[go: up one dir, main page]

Showing posts with label Captions. Show all posts
Showing posts with label Captions. Show all posts

Sunday, August 1, 2010

Captioned For The Writing Impaired

You know what I really really really really REALLY hate? This:

I'm not exactly sure when (or why) thought balloons became verboten. But the advent of the color-coded, mini-icon-bearing caption may be the worst thing to hit comic books since belts with lots of pouches.

This caption nonsense (did it start with Superman/Batman?) isn't inherently stupid. But in practical effect, it has become the most annoying thing ever. And not just because we've replaced thoughts with sludgy self-narration (what, is everyone in a noir now??).

Maybe it's partly because I'm old-school, and don't like to see the 70+ year tradition of thought balloons completely tossed out for the fad of the month. But mainly it's because the practice is so brutally executed.

Take the example above--really? Do we need a flash of every single characters' self-narration in that panel, no matter how trite or lame? Especially when it's so glaringly non-helpful--none of the captions advance plot or characterization in any meaningful way. But James Robinson is like a kid who just got a label maker for Christmas, and has to put a label on everything--everyone's going to get a damned caption, necessary or not!

But there are other crimes of captioning. For example, should I really need to refer to a chart or have to guess who is "thinking" at us now? Take the splash page:

Oh, hell, let's blow it up:

Now, maybe, as an astute comics fan, I should have intuited that the red/black color scheme with the stylized T was supposed to represent Mr. Terrific. Maybe...although I'd wager that 90% of the people who read this story didn't suss out that it was Mr. T until he was revealed to be the "narrator"--in the very last panel of page 3!!

That's right, 3 pages of narrating the actions of various other people, by a person who's not even there...and the creators didn't feel the need to identify that narrator, apparently because this lazy brilliant color/icon scheme is supposed to tell you who's "talking." Which, conveniently, relieves the author of any responsibility to make the "dialogue" particularly character specific. In the hands of a writer who can't handle the convention, it's the equivalent of "tell, don't show" characterization...why bother to write the caption so we know who it is by the way they "speak," when the reader can just look at the pretty colors?? Hey, it's the readers' fault now if they didn't know it was Mr. Terrific!

The other big sin? Doing everything possible to take the focus away from the art and the action.

Again, blown up:

You know, you could do characterization for Jade and Donna Troy when they're, you know, in the panel. But where's the fun of that? When you should be enjoying Mr. Miracle's hijinks, why not shift the focus to other people who apparently are not even watching what's going on, and whom the reader can't even identify (I defy anyone to explain how that odd little sigil is supposed to represent Donna Troy)? Why the heck would I want to know what Shiloh Norman is thinking about his ordeal, or what others think of it? No, let's focus on what people off-panel are thinking about something else entirely!!

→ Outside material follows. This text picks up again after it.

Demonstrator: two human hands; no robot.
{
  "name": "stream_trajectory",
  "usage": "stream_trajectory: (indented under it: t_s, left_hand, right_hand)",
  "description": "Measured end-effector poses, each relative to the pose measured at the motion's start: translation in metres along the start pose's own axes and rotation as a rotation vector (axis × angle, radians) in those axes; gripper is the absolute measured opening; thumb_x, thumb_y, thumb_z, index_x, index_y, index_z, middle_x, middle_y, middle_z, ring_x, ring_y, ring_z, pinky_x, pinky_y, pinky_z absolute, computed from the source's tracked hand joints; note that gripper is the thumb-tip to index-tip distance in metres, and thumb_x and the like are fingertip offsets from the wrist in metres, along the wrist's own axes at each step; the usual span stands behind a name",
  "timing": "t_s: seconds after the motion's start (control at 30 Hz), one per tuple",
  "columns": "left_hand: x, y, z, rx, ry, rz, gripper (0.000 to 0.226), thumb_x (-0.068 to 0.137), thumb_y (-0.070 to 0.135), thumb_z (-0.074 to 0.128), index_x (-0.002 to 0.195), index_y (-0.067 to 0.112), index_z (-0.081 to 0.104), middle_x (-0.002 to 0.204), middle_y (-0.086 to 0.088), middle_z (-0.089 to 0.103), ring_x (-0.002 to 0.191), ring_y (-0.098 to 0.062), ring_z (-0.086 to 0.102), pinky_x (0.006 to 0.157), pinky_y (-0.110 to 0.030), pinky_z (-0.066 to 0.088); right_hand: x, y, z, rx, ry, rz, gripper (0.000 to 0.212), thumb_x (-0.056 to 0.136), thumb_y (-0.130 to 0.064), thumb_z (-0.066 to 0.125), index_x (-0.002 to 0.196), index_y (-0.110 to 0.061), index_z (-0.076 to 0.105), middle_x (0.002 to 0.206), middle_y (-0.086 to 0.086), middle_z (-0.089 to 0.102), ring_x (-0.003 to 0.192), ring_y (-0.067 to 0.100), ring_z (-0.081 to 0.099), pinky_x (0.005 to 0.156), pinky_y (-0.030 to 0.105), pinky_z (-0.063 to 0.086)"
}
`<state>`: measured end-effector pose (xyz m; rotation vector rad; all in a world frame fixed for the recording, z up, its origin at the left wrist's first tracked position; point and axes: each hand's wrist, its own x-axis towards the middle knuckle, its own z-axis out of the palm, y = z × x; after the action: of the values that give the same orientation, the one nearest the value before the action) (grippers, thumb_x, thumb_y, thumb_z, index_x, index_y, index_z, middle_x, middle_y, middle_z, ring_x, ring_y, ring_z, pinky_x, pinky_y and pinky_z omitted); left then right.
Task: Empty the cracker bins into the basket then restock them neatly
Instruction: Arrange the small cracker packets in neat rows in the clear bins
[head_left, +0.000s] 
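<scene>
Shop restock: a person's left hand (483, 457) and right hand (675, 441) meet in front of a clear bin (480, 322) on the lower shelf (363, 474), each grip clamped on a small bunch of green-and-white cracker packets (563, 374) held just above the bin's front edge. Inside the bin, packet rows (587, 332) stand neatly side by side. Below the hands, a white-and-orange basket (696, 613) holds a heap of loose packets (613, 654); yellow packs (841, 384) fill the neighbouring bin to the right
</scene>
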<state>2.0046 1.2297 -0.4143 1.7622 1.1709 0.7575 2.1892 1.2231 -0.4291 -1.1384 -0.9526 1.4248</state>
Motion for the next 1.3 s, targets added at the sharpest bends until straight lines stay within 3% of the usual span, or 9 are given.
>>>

It's the equivalent of people talking loudly about their day while at the theater when the movie's playing...and they're not even talking about the damned movie!! GRRRR....

Again, I'm not sure why such a massive groupthink took over the entire industry simultaneously. And captions aren't inherently worse than thought balloons...after all, there have been some pretty terrible thought balloons over the decades. But, in unskilled hands, this turn to captions has created a lot of bad habits and poor storytelling (not to mention tons of turgid, solopsistic and extremely-poorly written self-monologue).

So, somebody out there--free the thought balloon!!

Panels taken from last week's JLA #47.